# Has anyone ever used these attachments?



## lycan Venom (Oct 7, 2019)

https://www.maxagrip.com/products/

Saw them in a youtube video and curious how they are.


----------



## GearPro (Oct 7, 2019)

Haven’t used them, but looks like a good idea. Might have to order one of 2 and check them out


----------



## pitshack (Oct 7, 2019)

I've used a number of different sizes of the mag grips and they are all awesome. I highly recommend. They're quality made and hold up well. The one gym I use has had them laying around for years at this point


----------



## ASHOP (Oct 8, 2019)

The commercial gym I train at once per week has the entire MAG line up.

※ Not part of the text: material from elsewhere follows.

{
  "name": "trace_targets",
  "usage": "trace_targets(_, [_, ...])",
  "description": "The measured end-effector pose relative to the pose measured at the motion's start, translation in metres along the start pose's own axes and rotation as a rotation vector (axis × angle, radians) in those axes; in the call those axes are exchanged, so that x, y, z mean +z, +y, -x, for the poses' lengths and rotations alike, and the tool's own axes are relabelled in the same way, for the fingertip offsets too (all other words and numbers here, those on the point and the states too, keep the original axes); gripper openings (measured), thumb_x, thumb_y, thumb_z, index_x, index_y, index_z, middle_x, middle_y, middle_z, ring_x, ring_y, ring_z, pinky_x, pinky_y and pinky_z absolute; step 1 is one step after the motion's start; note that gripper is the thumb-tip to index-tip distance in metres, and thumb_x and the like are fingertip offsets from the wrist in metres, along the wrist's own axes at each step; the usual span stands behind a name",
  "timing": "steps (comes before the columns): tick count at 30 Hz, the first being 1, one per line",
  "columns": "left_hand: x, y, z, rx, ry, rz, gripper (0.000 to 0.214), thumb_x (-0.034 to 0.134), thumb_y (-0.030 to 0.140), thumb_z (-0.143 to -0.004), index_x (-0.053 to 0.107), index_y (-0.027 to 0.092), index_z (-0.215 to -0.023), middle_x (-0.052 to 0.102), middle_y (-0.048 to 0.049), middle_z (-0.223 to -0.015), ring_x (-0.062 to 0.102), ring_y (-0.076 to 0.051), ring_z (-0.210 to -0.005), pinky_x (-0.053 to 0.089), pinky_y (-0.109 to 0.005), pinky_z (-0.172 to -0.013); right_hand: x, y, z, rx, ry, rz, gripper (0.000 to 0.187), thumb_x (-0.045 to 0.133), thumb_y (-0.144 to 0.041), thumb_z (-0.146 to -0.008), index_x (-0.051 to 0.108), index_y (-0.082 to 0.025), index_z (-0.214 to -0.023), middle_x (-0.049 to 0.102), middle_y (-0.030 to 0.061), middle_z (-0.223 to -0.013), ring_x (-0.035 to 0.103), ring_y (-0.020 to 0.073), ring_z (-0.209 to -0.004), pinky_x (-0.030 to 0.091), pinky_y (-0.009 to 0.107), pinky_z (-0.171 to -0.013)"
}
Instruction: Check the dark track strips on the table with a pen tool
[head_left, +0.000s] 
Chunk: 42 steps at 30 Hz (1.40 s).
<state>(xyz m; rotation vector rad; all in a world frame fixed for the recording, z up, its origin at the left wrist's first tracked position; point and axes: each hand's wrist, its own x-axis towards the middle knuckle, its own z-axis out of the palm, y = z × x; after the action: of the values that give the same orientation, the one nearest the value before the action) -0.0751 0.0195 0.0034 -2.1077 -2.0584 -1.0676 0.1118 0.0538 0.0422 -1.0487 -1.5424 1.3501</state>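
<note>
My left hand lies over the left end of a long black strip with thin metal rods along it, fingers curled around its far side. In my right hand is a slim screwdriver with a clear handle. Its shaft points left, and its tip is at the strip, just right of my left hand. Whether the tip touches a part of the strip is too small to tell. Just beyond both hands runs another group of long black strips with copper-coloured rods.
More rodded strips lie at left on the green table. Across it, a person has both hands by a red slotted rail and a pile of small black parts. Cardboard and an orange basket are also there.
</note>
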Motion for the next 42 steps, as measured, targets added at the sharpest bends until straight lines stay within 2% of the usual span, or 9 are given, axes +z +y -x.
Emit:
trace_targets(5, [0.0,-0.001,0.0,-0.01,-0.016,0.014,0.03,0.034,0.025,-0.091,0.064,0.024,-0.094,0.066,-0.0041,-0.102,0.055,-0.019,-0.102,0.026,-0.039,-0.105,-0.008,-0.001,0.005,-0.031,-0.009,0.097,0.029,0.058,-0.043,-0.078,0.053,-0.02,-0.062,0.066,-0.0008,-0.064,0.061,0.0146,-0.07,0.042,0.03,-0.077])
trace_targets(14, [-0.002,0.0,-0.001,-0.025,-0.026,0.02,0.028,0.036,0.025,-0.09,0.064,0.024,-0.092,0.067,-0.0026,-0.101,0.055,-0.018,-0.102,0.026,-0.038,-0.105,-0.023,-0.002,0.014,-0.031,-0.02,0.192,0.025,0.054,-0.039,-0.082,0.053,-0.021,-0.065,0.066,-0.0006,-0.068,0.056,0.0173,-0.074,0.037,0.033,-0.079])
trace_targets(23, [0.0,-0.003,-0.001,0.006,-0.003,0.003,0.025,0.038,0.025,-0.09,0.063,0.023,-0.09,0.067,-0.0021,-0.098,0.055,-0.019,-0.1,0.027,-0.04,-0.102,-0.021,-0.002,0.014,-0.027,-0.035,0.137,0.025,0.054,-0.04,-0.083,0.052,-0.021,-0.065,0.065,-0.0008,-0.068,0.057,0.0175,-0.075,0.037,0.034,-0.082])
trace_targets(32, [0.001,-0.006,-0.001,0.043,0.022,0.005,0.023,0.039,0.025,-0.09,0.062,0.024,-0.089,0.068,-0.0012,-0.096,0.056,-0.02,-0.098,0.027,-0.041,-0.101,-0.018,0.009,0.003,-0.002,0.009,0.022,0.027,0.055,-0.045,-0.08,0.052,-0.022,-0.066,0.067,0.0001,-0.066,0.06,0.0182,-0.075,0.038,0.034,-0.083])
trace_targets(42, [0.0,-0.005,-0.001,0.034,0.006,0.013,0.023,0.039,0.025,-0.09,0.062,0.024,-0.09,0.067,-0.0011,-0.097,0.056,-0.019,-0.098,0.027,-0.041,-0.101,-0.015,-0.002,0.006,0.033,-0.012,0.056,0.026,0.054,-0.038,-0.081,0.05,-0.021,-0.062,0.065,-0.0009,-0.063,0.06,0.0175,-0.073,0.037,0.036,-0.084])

I really like them myself.


----------



## lycan Venom (Oct 8, 2019)

Well I think I am sold then.


----------



## odin (Oct 25, 2019)

I have only used one but it felt really good.


----------



## striffe (Oct 28, 2019)

Great attachments but they are fairly expensive. If you have a home gym they are a good buy. One guy in my old gym used to take one to the gym.


----------



## Viking (Nov 26, 2019)

Did you get them? I have used them a few times. They are good but nothing special.


----------



## lycan Venom (Nov 26, 2019)

Viking said:


> Did you get them? I have used them a few times. They are good but nothing special.



No not yet. The kids birthdays and holidays have been keeping my pockets empty lately. I still want to try them before committing but I dont visit gyms and dont know anyone local with then... guess I'll get myself a couple as a christmas present.


----------